Freitag, Juni 27, 2008

Thinking about the work


"The work" can be a rather loaded phrase, particularly in the performing arts, where one has to be reminded by teachers to do "the work" in order to do "the art," the two being rather more distinct than in, say, writing. Of course, writing can involve research work separate from the work of commiting new words to paper - in fact, it generally does, these days. It was kind of a disappointment - yet a relief - for me to realize that the erudition of some writers was not as off-the-cuff as it appears on the page, but was the product of focused study.

I mention this because I somehow got it into my head that I'd like to write about Enrico Caruso. Not a fictionalized biography or something involving Caruso as a character, but something more like Flaubert's Parrot, talking around the various meanings and incarnations of Caruso in a variety of ways. To that end, I started reading biographies of the man, and have so far finished about 1.5 of them. It began to be rather difficult to face going over the same events multiple times, though I feel now that writing about it here is clearing the cobwebs and I may jump back in. The biggest difficulty is that while Flaubert's Parrot could reproduce some of the most seductive elements of Flaubert exactly as they appear in the (translated) original, the essence of Caruso to contemporary people - the recorded voice - cannot be transformed into words in English or any other language. I can talk about it, and if I am gifted I can talk about it in a moving and insightful way. But I can't offer, as Flaubert's Parrot could, the essence of the genius of the man. It has certainly had me thinking about how much better such a book could be in an appropriate electronic form. Perhaps the platform to create a saleable version of this book is not yet available, though I suppose there are plenty of ways to give away such a hybrid entity.

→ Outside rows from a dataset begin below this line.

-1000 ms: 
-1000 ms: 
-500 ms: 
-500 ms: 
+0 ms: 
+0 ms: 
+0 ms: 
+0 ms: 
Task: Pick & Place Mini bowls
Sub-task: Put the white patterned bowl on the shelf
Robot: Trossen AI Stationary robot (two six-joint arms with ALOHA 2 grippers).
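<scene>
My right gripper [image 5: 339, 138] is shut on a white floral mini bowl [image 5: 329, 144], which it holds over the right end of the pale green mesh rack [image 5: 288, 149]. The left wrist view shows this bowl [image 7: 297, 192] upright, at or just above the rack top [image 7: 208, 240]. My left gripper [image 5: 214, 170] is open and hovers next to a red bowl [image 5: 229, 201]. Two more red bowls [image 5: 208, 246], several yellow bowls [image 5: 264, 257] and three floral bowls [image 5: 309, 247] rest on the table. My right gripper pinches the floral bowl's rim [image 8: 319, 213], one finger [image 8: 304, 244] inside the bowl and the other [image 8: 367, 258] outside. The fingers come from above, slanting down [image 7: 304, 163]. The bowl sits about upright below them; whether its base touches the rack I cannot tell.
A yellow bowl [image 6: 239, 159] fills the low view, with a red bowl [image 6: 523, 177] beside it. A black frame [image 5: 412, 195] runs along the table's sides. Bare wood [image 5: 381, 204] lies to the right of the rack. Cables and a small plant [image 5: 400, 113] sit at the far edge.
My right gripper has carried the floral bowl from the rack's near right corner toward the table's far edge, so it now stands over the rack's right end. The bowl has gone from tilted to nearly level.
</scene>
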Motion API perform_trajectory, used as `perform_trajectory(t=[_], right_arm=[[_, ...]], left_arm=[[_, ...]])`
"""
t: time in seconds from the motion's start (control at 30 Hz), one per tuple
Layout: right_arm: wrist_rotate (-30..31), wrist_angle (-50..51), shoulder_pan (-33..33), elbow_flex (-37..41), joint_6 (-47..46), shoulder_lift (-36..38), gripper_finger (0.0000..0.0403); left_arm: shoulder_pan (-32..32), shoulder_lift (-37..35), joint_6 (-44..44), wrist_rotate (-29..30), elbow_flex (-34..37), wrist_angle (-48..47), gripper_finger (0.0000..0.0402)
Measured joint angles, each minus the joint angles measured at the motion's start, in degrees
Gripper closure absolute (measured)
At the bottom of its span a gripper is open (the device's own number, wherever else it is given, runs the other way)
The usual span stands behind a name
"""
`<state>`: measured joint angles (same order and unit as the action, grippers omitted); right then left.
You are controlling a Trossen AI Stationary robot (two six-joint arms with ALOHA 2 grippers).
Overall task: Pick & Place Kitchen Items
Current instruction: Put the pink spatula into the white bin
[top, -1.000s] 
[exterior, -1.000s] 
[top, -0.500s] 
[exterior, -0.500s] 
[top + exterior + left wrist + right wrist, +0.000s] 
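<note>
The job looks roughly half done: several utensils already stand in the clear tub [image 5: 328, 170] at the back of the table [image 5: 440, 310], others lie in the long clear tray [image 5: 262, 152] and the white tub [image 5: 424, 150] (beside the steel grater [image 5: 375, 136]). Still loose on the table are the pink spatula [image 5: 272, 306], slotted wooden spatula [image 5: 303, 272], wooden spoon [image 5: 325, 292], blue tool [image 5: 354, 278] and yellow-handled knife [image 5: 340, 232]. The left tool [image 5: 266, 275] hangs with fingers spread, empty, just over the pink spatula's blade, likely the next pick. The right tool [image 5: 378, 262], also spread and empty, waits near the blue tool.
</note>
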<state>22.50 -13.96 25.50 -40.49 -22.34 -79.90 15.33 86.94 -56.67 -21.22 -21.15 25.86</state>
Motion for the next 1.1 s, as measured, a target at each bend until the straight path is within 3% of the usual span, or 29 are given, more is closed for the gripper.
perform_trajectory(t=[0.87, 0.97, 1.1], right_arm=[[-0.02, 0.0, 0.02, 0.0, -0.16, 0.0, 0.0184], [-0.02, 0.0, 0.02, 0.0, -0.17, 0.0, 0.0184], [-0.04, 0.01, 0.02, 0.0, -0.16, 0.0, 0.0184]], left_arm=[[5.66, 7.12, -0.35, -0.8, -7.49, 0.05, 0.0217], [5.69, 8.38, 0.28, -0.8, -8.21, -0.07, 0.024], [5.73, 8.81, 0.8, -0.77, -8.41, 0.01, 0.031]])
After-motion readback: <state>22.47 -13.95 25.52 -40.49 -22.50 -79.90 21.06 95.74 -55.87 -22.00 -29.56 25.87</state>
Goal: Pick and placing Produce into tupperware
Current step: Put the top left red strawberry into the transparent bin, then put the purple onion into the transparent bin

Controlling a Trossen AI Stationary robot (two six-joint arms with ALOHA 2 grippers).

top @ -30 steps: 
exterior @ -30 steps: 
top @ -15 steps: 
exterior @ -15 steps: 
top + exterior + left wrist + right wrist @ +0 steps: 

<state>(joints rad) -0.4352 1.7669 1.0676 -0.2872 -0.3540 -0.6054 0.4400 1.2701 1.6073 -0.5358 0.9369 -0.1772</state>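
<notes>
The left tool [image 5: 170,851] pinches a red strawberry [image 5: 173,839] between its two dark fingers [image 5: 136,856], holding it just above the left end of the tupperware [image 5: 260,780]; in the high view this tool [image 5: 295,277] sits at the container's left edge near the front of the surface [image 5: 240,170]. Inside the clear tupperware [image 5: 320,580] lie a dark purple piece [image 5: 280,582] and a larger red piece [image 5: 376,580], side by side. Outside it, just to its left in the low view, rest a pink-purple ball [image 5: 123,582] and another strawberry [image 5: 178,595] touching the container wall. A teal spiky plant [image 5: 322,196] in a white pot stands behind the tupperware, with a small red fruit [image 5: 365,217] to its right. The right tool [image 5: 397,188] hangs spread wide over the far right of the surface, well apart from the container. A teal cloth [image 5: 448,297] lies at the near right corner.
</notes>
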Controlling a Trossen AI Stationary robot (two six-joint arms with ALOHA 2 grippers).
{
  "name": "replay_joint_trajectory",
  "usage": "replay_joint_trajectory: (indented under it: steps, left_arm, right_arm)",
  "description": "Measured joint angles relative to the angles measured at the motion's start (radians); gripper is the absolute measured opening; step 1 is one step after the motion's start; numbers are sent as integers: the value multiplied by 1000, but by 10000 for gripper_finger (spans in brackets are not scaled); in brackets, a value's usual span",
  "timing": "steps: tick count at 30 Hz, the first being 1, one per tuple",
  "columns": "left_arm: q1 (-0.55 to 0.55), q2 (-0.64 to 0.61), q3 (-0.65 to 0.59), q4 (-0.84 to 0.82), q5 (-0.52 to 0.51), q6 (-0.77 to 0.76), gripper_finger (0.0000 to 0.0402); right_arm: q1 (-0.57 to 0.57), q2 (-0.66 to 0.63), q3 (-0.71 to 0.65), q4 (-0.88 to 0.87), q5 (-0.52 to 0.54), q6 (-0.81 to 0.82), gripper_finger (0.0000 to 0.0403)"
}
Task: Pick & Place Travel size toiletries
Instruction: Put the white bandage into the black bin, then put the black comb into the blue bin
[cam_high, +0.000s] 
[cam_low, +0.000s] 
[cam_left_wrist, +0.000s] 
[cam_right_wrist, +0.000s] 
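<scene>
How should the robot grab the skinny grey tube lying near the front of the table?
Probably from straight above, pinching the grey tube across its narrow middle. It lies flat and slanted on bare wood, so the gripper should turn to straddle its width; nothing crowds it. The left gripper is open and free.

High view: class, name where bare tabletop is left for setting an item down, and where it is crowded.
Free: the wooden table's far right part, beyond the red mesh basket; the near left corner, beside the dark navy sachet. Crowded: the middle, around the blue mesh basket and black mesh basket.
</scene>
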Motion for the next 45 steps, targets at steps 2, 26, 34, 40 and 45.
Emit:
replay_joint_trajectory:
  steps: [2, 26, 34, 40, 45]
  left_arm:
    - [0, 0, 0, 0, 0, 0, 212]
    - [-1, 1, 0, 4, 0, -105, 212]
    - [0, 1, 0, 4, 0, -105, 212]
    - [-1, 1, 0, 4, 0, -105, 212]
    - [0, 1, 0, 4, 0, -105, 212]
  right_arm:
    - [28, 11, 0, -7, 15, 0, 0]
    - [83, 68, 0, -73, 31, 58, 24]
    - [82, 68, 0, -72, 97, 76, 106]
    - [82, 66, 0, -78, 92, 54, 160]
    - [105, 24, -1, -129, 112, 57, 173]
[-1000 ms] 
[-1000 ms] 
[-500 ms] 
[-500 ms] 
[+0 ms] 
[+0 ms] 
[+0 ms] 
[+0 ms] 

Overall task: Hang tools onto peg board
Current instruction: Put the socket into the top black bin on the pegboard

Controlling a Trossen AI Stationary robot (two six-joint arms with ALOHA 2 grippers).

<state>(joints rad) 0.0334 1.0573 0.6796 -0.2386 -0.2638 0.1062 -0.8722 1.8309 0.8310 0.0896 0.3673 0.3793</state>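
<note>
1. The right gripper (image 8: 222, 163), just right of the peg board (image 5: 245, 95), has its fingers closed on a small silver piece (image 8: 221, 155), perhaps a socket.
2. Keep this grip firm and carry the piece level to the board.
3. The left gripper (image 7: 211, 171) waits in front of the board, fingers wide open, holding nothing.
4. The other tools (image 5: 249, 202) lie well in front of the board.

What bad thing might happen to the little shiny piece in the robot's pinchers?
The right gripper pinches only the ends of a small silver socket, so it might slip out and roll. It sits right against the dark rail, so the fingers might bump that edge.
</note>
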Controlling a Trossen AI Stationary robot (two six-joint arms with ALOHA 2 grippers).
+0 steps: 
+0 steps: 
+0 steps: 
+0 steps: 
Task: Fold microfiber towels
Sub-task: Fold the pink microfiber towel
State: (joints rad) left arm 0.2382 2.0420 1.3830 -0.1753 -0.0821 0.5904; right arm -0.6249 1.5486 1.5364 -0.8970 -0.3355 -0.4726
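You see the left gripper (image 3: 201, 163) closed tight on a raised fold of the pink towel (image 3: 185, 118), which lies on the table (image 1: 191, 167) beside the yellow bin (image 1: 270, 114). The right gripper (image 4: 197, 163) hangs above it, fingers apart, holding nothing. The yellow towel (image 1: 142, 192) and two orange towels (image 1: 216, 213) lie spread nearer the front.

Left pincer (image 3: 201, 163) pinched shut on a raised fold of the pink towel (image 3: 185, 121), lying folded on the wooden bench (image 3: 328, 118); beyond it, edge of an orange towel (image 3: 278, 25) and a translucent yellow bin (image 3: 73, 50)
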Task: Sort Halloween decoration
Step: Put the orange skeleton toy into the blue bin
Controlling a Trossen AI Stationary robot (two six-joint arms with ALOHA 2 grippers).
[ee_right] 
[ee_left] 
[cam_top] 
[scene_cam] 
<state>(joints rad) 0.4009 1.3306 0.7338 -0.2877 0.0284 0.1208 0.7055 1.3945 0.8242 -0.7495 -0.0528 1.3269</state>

I recently finished "Born Standing Up," a book more directly about "the work;" in this case, the work of becoming a star standup comedian (aka Steve Martin). There wasn't much striking or revelatory about this book, which never delves into any serious emotional reality beyond Martin's cold relationship with his father. The one thing that struck me was the way that, particularly early in the book, he described his stage act in a sort of and then... and then... and then... style. For instance, he writes about how he would put a prop rubber hand on the edge of a curtain and then walk away from it, and writes something like: "The audience would think my arm was stretching." There's something delightful yet almost distressingly naive in the way he describes the joke's elements like steps in a magic trick (Martin talks about the connection he sees between highly controlled movement of a magic trick and that of a gag, but I don't think even he detects how similarly he imagines the choreography). And his description of the audience is so blank - they don't think it's silly or corny, they don't think it's hilarious or dull, they just think it is so - his arm is stretching. Very curious way of describing it.

After that I read "Letters to a young activist," by Todd Gitlin. I think Gitlin is drop dead brilliant, and I'm never disappointed by how far he's looked into things or how seriously he takes his ethical responsibilities. Emerging from America's last age of idealism, he is the ultimate realist of the left, debunking every one of the countless poses of the progressive movement without every giving up the cause or resorting, as so many such books do, to tired impossibilities when he begins to discuss next steps. He and I are on exactly the same page. I'm going to read his oeuvre, and have already begun The Sixties: Years of Hope, Days of Rage. Good title, no?